With debate underway about the reasons why so many taxpayers are filing later than usual this year, the bottom line remains the same: file on time and pay on time, or it will cost you.
The numbers show more taxpayers are requesting extensions to file their completed income tax returns and millions more are for the first time seeking alternative ways to pay what they owe by the deadline. The stagnant economy, new tax laws, the expiration of many tax relief programs, and increases in living expenses are all being blamed for limited resources and unexpected tax obligations.
Taxpayer advocates have helped pressure the IRS to expand the filing and payment options available for taxpayers as the tax code and guidance continues to grow more complicated each year. The IRS has already offered some relief from penalties this tax season if a taxpayer can show that their delays were caused by this season’s late issuance of more than 31 tax forms.
An IRS report says, “The number of electronic filing and payment options increases every year, which helps reduce your burden and also improves the timeliness and accuracy of tax returns.”
However, when it comes to filing your income tax return and paying the taxes you owe, don’t expect any favors.
You face penalties for failing to file and filing late; and, if you also owe taxes, you face penalties for failing to pay and paying late.
Here are the general rules, but make certain you consult with your professional tax preparer or find more information from the IRS about how the rules and penalties may specifically apply to you.
If you file late: The penalty for filing late is typically 5 percent of the unpaid taxes owed for each month that a return is late. It cannot exceed 25 percent of what you owe. If you file your return more than 60 days after the due date or extended due date, the penalty is $135 or, if you owe less than $135, you would be penalized 100 percent of your unpaid tax.

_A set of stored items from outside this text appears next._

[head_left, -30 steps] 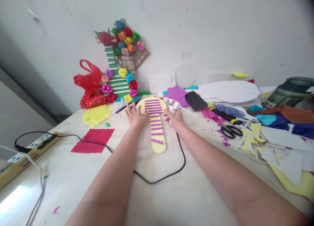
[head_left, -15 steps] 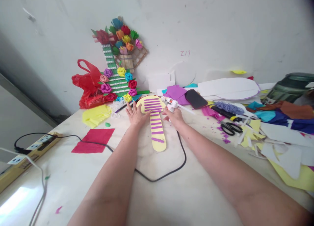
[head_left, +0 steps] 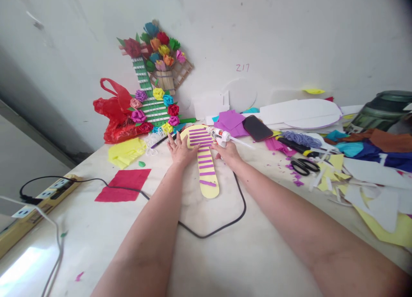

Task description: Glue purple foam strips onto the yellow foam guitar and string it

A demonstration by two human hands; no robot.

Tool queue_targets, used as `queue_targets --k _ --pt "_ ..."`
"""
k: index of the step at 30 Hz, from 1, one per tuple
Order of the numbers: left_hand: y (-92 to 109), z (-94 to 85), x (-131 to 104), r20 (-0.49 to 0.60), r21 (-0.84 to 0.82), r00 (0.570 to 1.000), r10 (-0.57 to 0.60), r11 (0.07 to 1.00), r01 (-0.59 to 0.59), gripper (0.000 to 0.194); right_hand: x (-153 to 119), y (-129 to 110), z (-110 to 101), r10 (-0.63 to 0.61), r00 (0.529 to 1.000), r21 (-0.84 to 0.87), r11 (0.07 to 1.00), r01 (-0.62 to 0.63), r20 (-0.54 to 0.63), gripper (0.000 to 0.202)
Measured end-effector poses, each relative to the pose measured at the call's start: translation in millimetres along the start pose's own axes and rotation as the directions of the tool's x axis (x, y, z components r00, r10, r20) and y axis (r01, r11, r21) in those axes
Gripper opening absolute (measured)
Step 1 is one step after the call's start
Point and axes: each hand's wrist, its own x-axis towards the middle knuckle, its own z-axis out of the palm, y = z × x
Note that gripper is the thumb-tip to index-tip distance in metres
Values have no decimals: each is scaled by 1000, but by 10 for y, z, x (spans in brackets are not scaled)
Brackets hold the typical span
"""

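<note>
A yellow cutout (head_left: 206, 192) with a wide rounded top and a long narrow stem lies flat on the table, with several purple strips (head_left: 206, 166) across it. My left hand (head_left: 182, 150) rests with spread fingers along the cutout's left side, its thumb touching near the middle. On the other side, my right hand (head_left: 228, 153) is closed around a white glue gun (head_left: 222, 137). The gun's nozzle end points left over the top right part of the cutout, and a clear glue stick juts from its back. Whether the nozzle touches the surface I cannot tell.
A black cord (head_left: 238, 215) loops across the table towards a power strip (head_left: 48, 198). Flower crafts (head_left: 156, 106) lean on the wall beside a red plastic bag (head_left: 117, 116). Rightwards lie a phone (head_left: 256, 128), scissors (head_left: 304, 165), a knife and paper scraps (head_left: 373, 202).
My right hand has brought the glue gun slightly left, so its nozzle end is further over the cutout's upper part. My left hand stays spread at the cutout's side.
</note>
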Motion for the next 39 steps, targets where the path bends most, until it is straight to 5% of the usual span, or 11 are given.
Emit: queue_targets --k 16,24,39 --pt "61 -47 -28 19 7 999 35 999 -35 66 1 13 -12 -22 1000 20 1000 22 -14 30" --pt "144 -22 -8 25 28 996 90 995 -91 79 6 11 -10 -3 1000 31 1000 3 -22 31" --pt "152 -20 6 46 -18 998 51 999 -50 76 5 13 -7 0 1000 31 1000 1 -25 29"
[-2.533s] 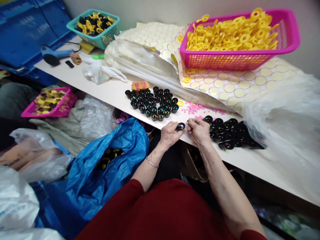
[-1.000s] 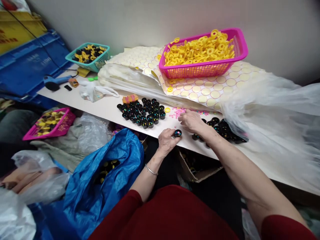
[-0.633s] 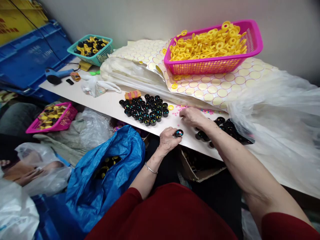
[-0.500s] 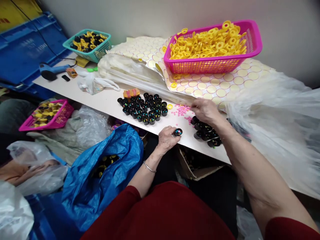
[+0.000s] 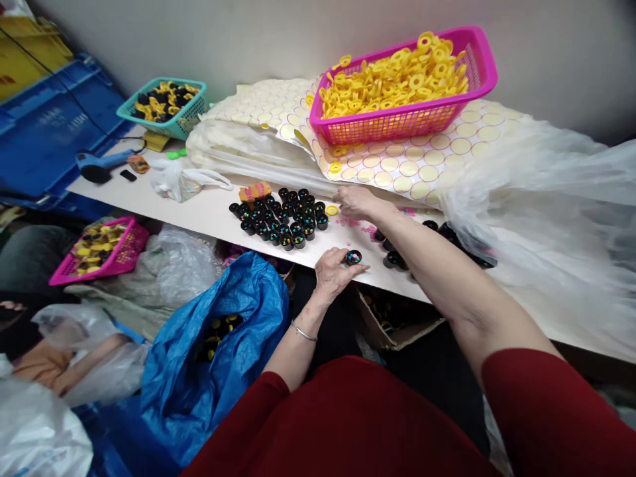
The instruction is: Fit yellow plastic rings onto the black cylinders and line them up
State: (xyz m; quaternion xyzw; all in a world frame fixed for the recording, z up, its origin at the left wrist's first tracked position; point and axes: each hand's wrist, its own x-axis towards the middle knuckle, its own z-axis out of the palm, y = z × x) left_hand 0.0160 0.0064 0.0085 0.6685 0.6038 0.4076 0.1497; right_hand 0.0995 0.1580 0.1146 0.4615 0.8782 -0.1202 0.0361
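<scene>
Holding black cup (image 5: 352, 262), beads (image 5: 354, 256) apparently inside: left hand (image 5: 332, 273).

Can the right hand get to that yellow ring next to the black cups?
Yes, most likely: the right hand is just beside the yellow ring, which lies flat on the white table with nothing on top. The nearest black cup is close, but seems to leave room for fingers.

Soft, even indoor light, seemingly from overhead, with faint glare on plastic and smeared, stretched outer edges.
</scene>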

If you don’t pay the taxes owed on time: Late tax payments made after the due date generally result in a failure-to-pay penalty of ½ of 1 percent of your unpaid taxes for each month the taxes are not paid. It cannot exceed 25 percent of what you owe.

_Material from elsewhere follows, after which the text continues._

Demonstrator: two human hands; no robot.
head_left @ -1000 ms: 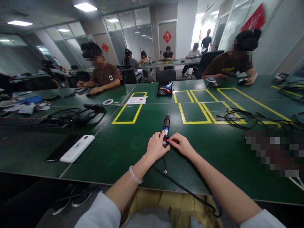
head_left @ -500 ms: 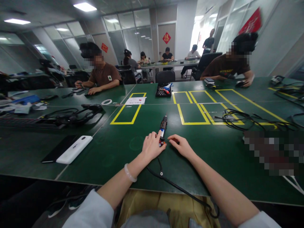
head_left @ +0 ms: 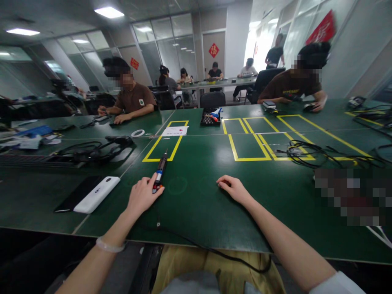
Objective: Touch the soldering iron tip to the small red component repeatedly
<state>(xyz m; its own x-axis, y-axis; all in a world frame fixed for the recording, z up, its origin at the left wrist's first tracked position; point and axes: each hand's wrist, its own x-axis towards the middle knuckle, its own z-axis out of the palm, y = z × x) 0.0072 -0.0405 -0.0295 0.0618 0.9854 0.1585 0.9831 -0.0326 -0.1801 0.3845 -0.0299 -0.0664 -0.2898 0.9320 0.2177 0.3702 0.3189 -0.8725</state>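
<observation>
My left hand [head_left: 143,196] is closed around the rear part of an electric screwdriver [head_left: 161,167], near its blue and white band. The tool is black, with a thin bit at its front end pointing away from me, toward a yellow taped outline. Its black cord [head_left: 196,241] runs back under my hand and over the table's front edge. My right hand [head_left: 234,189] rests on the green tabletop, right of centre, with its fingers curled in. A dark spot shows between finger and thumb; whether it is a small thing or shadow I cannot make out.
A white phone-like slab [head_left: 97,195] and a black one [head_left: 78,194] lie left. A headset with cables [head_left: 92,149] is behind them. A black tray of tools [head_left: 210,118] and a paper sheet [head_left: 174,130] lie ahead. Cables [head_left: 297,151] coil right. Two people sit opposite.
My left hand has moved left, carrying the electric screwdriver from the middle toward the left taped outline, and the cord has shifted with it. My right hand stays in place, its fingers slightly more curled.
</observation>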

If, by the deadline, you file for an extension and pay at least 90 percent of your tax liability: You will not face a failure-to-pay penalty if the remaining balance is paid by the extended due date.

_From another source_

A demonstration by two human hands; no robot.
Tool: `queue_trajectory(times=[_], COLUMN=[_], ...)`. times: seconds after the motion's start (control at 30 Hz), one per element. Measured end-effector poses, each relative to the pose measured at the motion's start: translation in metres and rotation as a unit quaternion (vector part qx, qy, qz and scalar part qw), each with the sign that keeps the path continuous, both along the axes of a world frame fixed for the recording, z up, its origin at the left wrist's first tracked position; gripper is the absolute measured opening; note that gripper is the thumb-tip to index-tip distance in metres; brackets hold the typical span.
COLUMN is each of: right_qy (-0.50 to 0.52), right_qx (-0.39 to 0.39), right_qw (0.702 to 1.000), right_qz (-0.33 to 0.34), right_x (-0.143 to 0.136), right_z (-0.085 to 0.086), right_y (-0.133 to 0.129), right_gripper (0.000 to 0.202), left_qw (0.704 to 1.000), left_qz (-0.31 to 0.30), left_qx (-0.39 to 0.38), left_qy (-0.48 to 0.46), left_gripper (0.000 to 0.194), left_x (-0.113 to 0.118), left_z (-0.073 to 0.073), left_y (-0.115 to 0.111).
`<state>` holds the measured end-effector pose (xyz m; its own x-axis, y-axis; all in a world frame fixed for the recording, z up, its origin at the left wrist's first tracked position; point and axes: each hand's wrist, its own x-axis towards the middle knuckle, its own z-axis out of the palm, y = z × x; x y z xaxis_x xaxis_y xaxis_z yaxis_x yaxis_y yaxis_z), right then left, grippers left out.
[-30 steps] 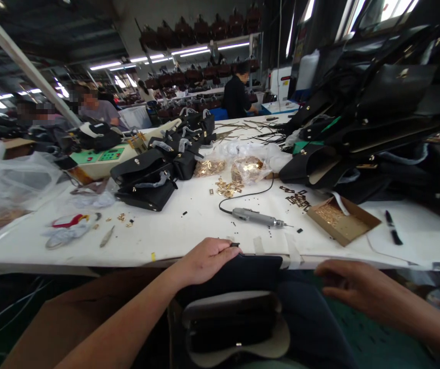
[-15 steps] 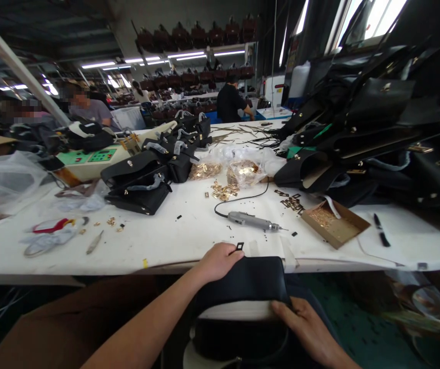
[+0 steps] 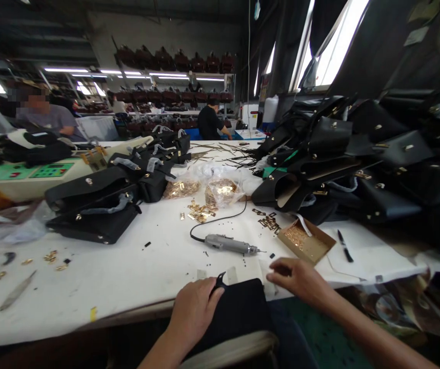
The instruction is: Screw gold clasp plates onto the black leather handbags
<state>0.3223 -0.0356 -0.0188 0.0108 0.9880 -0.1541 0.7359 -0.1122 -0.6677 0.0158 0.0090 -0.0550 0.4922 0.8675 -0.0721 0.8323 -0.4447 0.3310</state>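
Note:
A black bag [image 3: 239, 312] lies at the table's front edge, its pale lining showing at the bottom of the view. My left hand [image 3: 197, 307] grips the bag's upper left corner, thumb on top, beside a small dark rectangular piece [image 3: 220, 280] that sticks up there. My right hand [image 3: 293, 277] is off the bag, to its upper right, with fingers apart and nothing visible in them. Beyond the hands lies a grey electric screwdriver [image 3: 230, 244] with a black cable. Near my right hand is a cardboard box [image 3: 322, 241] of small gold parts.
On the white table [image 3: 120, 277], black bags [image 3: 97, 205] stand at left and more are piled at right [image 3: 377, 154]. Plastic bags of gold fittings [image 3: 223, 189] sit in the middle. A knife [image 3: 345, 246] lies at right, an awl-like tool [image 3: 18, 291] at left. People work farther back.
My right hand has let go of the bag and moved up over the table's edge. My left hand still holds the bag's corner. The view has turned to the right.

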Motion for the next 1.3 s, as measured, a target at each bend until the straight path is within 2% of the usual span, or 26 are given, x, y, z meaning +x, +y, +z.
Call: queue_trajectory(times=[0.07,0.13,0.23,0.3,0.47,0.63,0.77,0.93,1.07,1.17,1.3], right_qy=[-0.114,-0.230,-0.289,-0.302,-0.314,-0.303,-0.246,-0.162,-0.148,-0.144,-0.111], right_qx=[0.042,0.039,0.002,-0.029,-0.074,-0.042,0.028,0.081,0.076,0.067,0.069], right_qw=[0.992,0.972,0.957,0.953,0.947,0.952,0.969,0.979,0.983,0.987,0.991], right_qz=[-0.022,-0.016,0.004,0.005,-0.009,-0.027,0.012,0.096,0.072,0.039,0.011], right_x=[0.018,0.032,0.047,0.053,0.059,0.058,0.026,-0.054,-0.106,-0.118,-0.112], right_z=[0.015,0.023,0.020,0.013,-0.010,-0.019,-0.018,-0.026,-0.043,-0.054,-0.059], right_y=[0.041,0.082,0.131,0.153,0.175,0.181,0.197,0.242,0.273,0.282,0.279], right_gripper=[0.034,0.028,0.021,0.013,0.017,0.024,0.028,0.025,0.022,0.020,0.016], left_qw=[0.999,0.998,0.995,0.993,0.988,0.984,0.982,0.982,0.983,0.981,0.978], left_qz=[0.013,0.027,0.038,0.047,0.063,0.075,0.077,0.101,0.098,0.092,0.091], left_qx=[0.017,0.022,0.003,-0.022,-0.062,-0.076,-0.074,-0.064,-0.081,-0.104,-0.114], left_qy=[-0.028,-0.054,-0.088,-0.105,-0.125,-0.140,-0.154,-0.146,-0.132,-0.134,-0.149], left_gripper=[0.034,0.035,0.035,0.034,0.035,0.031,0.026,0.021,0.023,0.024,0.023], left_x=[0.002,0.003,0.000,-0.002,-0.003,-0.002,-0.001,-0.001,-0.002,-0.003,-0.004], left_z=[-0.013,-0.022,-0.027,-0.026,-0.024,-0.024,-0.022,-0.031,-0.040,-0.040,-0.038], left_y=[0.004,0.007,0.011,0.013,0.018,0.019,0.016,0.013,0.015,0.017,0.017])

You may not have to pay a failure-to-file or failure-to-pay penalty if you can show that you failed to file or pay on time because of reasonable cause and not because of willful neglect.
For millions of taxpayers who are facing serious financial struggles, the IRS offers choices based on individual circumstances such as installment agreements, temporary delays due to a hardship and an Offer in Compromise.
Be mindful that there are ways to get back on track if you have fallen behind on filing and/or paying your taxes. The best practice is, if you can’t meet the deadline, communicate your issues and begin the process to resolve the matter.